- [GOAL OF THE EXERCISE] The listing below holds a line with "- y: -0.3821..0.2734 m" and a later line with "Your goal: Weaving". Write out those two lines and every line between them, exactly, and nothing else.

- [COLLECTED MATERIAL]
*** Block opens ***
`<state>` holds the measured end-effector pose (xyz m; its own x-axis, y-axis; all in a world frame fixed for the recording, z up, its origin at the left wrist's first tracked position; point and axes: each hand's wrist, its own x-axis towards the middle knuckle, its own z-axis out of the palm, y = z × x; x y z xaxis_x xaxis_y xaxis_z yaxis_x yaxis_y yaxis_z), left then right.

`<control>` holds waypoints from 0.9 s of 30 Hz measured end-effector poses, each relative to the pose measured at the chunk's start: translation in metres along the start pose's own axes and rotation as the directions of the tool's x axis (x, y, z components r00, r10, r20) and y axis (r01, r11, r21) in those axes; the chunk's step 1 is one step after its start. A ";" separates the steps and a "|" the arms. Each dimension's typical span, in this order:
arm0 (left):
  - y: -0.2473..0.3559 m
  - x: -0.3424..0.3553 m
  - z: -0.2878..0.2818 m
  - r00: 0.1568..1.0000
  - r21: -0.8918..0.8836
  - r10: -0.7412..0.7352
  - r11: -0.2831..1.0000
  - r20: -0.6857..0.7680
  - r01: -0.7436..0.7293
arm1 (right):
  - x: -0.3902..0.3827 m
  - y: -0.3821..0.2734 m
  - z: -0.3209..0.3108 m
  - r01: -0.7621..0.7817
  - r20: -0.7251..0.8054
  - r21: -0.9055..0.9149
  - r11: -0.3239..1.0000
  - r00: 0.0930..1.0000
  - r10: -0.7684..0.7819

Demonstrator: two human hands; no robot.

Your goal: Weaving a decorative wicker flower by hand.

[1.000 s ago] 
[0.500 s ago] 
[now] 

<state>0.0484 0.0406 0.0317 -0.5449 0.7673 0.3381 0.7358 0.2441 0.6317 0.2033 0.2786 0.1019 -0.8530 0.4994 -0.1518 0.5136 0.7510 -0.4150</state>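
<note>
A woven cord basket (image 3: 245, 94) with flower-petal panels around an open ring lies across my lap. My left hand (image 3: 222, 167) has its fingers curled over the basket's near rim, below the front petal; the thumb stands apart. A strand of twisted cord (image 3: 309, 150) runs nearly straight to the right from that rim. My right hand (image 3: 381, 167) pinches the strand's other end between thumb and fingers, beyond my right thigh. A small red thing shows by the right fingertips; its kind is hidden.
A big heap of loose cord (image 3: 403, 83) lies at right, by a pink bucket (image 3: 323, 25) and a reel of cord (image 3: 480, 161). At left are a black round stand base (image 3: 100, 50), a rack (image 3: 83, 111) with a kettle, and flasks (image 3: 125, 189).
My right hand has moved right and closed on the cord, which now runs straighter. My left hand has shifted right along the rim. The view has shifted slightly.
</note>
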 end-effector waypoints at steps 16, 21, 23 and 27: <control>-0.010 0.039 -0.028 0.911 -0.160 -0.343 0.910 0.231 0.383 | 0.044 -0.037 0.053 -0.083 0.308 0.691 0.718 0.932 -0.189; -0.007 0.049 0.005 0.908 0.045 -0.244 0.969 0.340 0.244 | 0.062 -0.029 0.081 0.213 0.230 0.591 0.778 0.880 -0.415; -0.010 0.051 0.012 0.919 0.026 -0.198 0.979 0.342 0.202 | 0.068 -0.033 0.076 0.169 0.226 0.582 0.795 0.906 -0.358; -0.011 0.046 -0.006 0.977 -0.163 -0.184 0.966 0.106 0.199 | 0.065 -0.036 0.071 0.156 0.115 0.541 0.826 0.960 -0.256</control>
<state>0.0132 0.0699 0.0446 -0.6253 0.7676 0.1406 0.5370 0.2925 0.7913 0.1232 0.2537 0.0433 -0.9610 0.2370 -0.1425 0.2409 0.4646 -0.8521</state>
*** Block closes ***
- [SOLUTION BELOW]
  - y: -0.3821..0.2734 m
  - z: -0.3209..0.3108 m
  - r01: -0.7621..0.7817
  - r20: -0.7251..0.8054
  - r21: -0.9055..0.9149
  - r11: -0.3239..1.0000
  - r00: 0.0930..1.0000
  - r10: -0.7684..0.7819

Demonstrator: two human hands; no robot.

Your goal: Weaving a decorative wicker flower by hand.

There is no more to the exercise.